■ **What the task requires**: Write out each record again exactly as it stands.

———

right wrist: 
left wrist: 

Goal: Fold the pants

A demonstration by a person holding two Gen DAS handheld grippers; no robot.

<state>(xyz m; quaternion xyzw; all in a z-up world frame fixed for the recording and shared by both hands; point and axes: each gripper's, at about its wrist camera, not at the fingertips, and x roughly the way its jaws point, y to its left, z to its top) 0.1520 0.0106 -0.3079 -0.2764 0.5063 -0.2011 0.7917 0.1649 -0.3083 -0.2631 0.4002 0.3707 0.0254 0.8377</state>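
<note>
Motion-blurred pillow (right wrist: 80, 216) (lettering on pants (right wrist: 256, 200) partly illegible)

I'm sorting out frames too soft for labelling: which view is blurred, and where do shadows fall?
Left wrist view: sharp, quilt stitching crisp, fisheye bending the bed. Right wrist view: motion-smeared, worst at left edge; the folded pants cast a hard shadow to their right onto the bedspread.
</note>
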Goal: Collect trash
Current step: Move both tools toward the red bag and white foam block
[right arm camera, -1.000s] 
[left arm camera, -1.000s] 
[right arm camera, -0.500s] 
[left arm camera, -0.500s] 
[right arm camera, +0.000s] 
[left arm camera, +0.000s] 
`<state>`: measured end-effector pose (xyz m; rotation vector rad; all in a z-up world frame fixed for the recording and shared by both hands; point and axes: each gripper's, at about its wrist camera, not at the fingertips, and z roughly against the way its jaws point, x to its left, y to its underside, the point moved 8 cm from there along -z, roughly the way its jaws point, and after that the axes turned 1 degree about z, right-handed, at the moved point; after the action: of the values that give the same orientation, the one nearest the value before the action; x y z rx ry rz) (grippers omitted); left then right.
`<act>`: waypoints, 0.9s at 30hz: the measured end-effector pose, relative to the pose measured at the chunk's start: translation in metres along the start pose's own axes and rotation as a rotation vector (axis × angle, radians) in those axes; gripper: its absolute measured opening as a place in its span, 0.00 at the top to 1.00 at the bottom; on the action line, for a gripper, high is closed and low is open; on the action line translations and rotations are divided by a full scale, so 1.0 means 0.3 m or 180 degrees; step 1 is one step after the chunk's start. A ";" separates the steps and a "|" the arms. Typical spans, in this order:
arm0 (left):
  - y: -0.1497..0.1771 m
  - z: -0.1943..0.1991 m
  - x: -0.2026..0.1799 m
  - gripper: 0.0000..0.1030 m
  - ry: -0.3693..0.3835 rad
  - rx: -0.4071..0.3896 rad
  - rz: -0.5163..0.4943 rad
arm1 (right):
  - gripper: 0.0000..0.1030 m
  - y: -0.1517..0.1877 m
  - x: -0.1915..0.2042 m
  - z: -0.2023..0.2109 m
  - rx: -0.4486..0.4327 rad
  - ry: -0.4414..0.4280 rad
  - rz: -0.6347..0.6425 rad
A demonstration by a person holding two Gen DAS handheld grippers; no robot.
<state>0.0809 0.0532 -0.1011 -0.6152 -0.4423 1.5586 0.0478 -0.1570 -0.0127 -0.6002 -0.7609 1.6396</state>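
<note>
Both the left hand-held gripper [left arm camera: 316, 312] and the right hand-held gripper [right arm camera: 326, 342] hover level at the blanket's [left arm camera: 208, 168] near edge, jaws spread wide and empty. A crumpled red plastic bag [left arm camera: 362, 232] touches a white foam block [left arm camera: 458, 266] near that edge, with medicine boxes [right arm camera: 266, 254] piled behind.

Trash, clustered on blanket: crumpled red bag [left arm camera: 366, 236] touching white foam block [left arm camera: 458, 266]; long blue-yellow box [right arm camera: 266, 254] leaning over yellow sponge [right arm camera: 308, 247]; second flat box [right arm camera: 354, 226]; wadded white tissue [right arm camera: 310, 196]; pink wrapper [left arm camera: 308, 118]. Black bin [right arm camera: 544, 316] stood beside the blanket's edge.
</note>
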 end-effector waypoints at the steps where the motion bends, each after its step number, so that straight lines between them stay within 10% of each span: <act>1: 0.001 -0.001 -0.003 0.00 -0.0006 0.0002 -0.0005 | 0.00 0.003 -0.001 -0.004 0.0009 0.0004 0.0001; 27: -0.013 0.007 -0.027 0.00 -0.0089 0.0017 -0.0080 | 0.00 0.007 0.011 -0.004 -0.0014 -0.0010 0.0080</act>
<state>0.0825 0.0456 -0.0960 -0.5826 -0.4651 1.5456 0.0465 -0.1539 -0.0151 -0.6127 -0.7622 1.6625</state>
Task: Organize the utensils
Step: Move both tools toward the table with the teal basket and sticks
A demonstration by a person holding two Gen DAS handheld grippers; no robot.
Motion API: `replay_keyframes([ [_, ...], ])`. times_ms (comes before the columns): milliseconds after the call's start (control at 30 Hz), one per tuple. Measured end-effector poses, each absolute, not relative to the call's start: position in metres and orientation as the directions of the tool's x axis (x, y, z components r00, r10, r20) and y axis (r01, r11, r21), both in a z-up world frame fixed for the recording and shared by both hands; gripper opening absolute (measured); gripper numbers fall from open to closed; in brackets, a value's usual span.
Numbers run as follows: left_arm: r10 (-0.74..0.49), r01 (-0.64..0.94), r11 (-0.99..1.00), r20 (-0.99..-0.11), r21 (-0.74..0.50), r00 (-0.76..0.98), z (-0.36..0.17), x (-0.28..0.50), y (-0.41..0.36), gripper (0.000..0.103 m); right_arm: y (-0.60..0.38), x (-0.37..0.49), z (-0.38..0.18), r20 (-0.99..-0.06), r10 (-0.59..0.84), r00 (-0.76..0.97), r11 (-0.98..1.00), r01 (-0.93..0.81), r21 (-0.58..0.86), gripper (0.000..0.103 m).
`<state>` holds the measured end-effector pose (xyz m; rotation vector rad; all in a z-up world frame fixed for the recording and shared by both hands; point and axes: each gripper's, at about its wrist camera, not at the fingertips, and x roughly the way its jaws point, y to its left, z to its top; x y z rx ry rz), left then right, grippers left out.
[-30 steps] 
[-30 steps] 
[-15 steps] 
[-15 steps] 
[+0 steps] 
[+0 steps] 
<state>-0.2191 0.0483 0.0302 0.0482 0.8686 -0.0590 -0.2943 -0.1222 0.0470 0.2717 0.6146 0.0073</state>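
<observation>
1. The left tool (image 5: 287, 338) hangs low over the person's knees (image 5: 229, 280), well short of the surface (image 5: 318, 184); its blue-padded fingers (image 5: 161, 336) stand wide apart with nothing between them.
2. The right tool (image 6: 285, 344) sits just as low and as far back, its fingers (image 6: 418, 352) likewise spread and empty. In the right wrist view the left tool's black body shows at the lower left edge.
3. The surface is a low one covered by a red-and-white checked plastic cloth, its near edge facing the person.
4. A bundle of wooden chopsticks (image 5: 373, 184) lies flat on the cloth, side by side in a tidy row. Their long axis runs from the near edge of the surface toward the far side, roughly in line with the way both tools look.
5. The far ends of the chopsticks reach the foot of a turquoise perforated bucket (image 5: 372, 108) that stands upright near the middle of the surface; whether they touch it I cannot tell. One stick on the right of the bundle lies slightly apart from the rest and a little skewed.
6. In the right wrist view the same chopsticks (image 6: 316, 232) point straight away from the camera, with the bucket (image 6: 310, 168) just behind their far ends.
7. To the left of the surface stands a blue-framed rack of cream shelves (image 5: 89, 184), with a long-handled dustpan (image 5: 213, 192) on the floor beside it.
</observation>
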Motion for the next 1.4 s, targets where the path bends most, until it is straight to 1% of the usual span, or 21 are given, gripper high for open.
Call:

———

■ **Solved exercise**:
right wrist: 
left wrist: 

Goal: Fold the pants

A demonstration by a person holding two Gen DAS handheld grippers; no robot.

<state>(xyz m; quaternion xyzw; all in a z-up world frame fixed for the recording and shared by both hands; point and axes: each gripper's, at about its wrist camera, not at the fingertips, and x roughly the way its jaws point, y to its left, z to its top) 0.1520 0.0106 -0.3079 -0.2764 0.5063 -0.2011 0.7917 0.1649 -0.3083 -0.2631 0.4002 0.3707 0.0254 0.8377</state>
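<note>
Motion-blurred pillow (right wrist: 80, 216) (lettering on pants (right wrist: 256, 200) partly illegible)

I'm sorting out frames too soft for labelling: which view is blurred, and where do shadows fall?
Left wrist view: sharp, quilt stitching crisp, fisheye bending the bed. Right wrist view: motion-smeared, worst at left edge; the folded pants cast a hard shadow to their right onto the bedspread.
</note>
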Goal: Collect trash
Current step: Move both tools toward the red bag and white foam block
[right arm camera, -1.000s] 
[left arm camera, -1.000s] 
[right arm camera, -0.500s] 
[left arm camera, -0.500s] 
[right arm camera, +0.000s] 
[left arm camera, +0.000s] 
`<state>`: measured end-effector pose (xyz m; rotation vector rad; all in a z-up world frame fixed for the recording and shared by both hands; point and axes: each gripper's, at about its wrist camera, not at the fingertips, and z roughly against the way its jaws point, x to its left, y to its underside, the point moved 8 cm from there along -z, roughly the way its jaws point, and after that the axes turned 1 degree about z, right-handed, at the moved point; after the action: of the values that give the same orientation, the one nearest the value before the action; x y z rx ry rz) (grippers omitted); left then right.
`<act>`: waypoints, 0.9s at 30hz: the measured end-effector pose, relative to the pose measured at the chunk's start: translation in metres along the start pose's own axes and rotation as a rotation vector (axis × angle, radians) in those axes; gripper: its absolute measured opening as a place in its span, 0.00 at the top to 1.00 at the bottom; on the action line, for a gripper, high is closed and low is open; on the action line translations and rotations are divided by a full scale, so 1.0 means 0.3 m or 180 degrees; step 1 is one step after the chunk's start. A ";" separates the steps and a "|" the arms. Typical spans, in this order:
arm0 (left):
  - y: -0.1497..0.1771 m
  - z: -0.1943..0.1991 m
  - x: -0.2026..0.1799 m
  - gripper: 0.0000..0.1030 m
  - ry: -0.3693..0.3835 rad
  - rx: -0.4071..0.3896 rad
  - rz: -0.5163..0.4943 rad
arm1 (right):
  - gripper: 0.0000..0.1030 m
  - y: -0.1517..0.1877 m
  - x: -0.1915..0.2042 m
  - z: -0.2023..0.2109 m
  - rx: -0.4486..0.4327 rad
  - ry: -0.4414..0.4280 rad
  - rz: -0.6347..0.6425 rad
A demonstration by a person holding two Gen DAS handheld grippers; no robot.
<state>0.0809 0.0532 -0.1011 -0.6152 -0.4423 1.5586 0.0478 -0.1570 -0.0127 -0.6002 -0.7609 1.6396</state>
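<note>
Both the left hand-held gripper [left arm camera: 316, 312] and the right hand-held gripper [right arm camera: 326, 342] hover level at the blanket's [left arm camera: 208, 168] near edge, jaws spread wide and empty. A crumpled red plastic bag [left arm camera: 362, 232] touches a white foam block [left arm camera: 458, 266] near that edge, with medicine boxes [right arm camera: 266, 254] piled behind.

Trash, clustered on blanket: crumpled red bag [left arm camera: 366, 236] touching white foam block [left arm camera: 458, 266]; long blue-yellow box [right arm camera: 266, 254] leaning over yellow sponge [right arm camera: 308, 247]; second flat box [right arm camera: 354, 226]; wadded white tissue [right arm camera: 310, 196]; pink wrapper [left arm camera: 308, 118]. Black bin [right arm camera: 544, 316] stood beside the blanket's edge.
</note>
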 end-effector waypoints at the steps where the motion bends, each after its step number, so that straight lines between them stay within 10% of each span: <act>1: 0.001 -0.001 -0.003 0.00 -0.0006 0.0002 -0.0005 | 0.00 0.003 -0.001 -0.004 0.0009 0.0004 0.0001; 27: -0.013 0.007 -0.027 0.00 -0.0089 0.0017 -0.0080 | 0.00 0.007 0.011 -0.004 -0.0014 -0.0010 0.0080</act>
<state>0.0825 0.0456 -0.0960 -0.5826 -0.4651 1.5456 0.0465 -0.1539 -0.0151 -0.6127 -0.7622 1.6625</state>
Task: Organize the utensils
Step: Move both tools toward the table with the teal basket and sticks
A demonstration by a person holding two Gen DAS handheld grippers; no robot.
Motion API: `replay_keyframes([ [_, ...], ])`. times_ms (comes before the columns): milliseconds after the call's start (control at 30 Hz), one per tuple. Measured end-effector poses, each absolute, not relative to the call's start: position in metres and orientation as the directions of the tool's x axis (x, y, z components r00, r10, r20) and y axis (r01, r11, r21), both in a z-up world frame fixed for the recording and shared by both hands; gripper opening absolute (measured); gripper numbers fall from open to closed; in brackets, a value's usual span.
Numbers run as follows: left_arm: r10 (-0.74..0.49), r01 (-0.64..0.94), r11 (-0.99..1.00), r20 (-0.99..-0.11), r21 (-0.74..0.50), r00 (-0.76..0.98), z (-0.36..0.17), x (-0.28..0.50), y (-0.41..0.36), gripper (0.000..0.103 m); right_arm: y (-0.60..0.38), x (-0.37..0.49), z (-0.38..0.18), r20 (-0.99..-0.06), r10 (-0.59..0.84), r00 (-0.76..0.97), r11 (-0.98..1.00), r01 (-0.93..0.81), r21 (-0.58..0.86), gripper (0.000..0.103 m).
`<state>` holds the measured end-effector pose (xyz m; rotation vector rad; all in a z-up world frame fixed for the recording and shared by both hands; point and axes: each gripper's, at about its wrist camera, not at the fingertips, and x roughly the way its jaws point, y to its left, z to its top; x y z rx ry rz), left then right, grippers left out.
[-30 steps] 
[-30 steps] 
[-15 steps] 
[-15 steps] 
[+0 steps] 
[+0 steps] 
<state>-0.2191 0.0483 0.0302 0.0482 0.8686 -0.0590 -0.2943 -0.1222 0.0470 0.2717 0.6146 0.0073</state>
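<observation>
1. The left tool (image 5: 287, 338) hangs low over the person's knees (image 5: 229, 280), well short of the surface (image 5: 318, 184); its blue-padded fingers (image 5: 161, 336) stand wide apart with nothing between them.
2. The right tool (image 6: 285, 344) sits just as low and as far back, its fingers (image 6: 418, 352) likewise spread and empty. In the right wrist view the left tool's black body shows at the lower left edge.
3. The surface is a low one covered by a red-and-white checked plastic cloth, its near edge facing the person.
4. A bundle of wooden chopsticks (image 5: 373, 184) lies flat on the cloth, side by side in a tidy row. Their long axis runs from the near edge of the surface toward the far side, roughly in line with the way both tools look.
5. The far ends of the chopsticks reach the foot of a turquoise perforated bucket (image 5: 372, 108) that stands upright near the middle of the surface; whether they touch it I cannot tell. One stick on the right of the bundle lies slightly apart from the rest and a little skewed.
6. In the right wrist view the same chopsticks (image 6: 316, 232) point straight away from the camera, with the bucket (image 6: 310, 168) just behind their far ends.
7. To the left of the surface stands a blue-framed rack of cream shelves (image 5: 89, 184), with a long-handled dustpan (image 5: 213, 192) on the floor beside it.
</observation>
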Motion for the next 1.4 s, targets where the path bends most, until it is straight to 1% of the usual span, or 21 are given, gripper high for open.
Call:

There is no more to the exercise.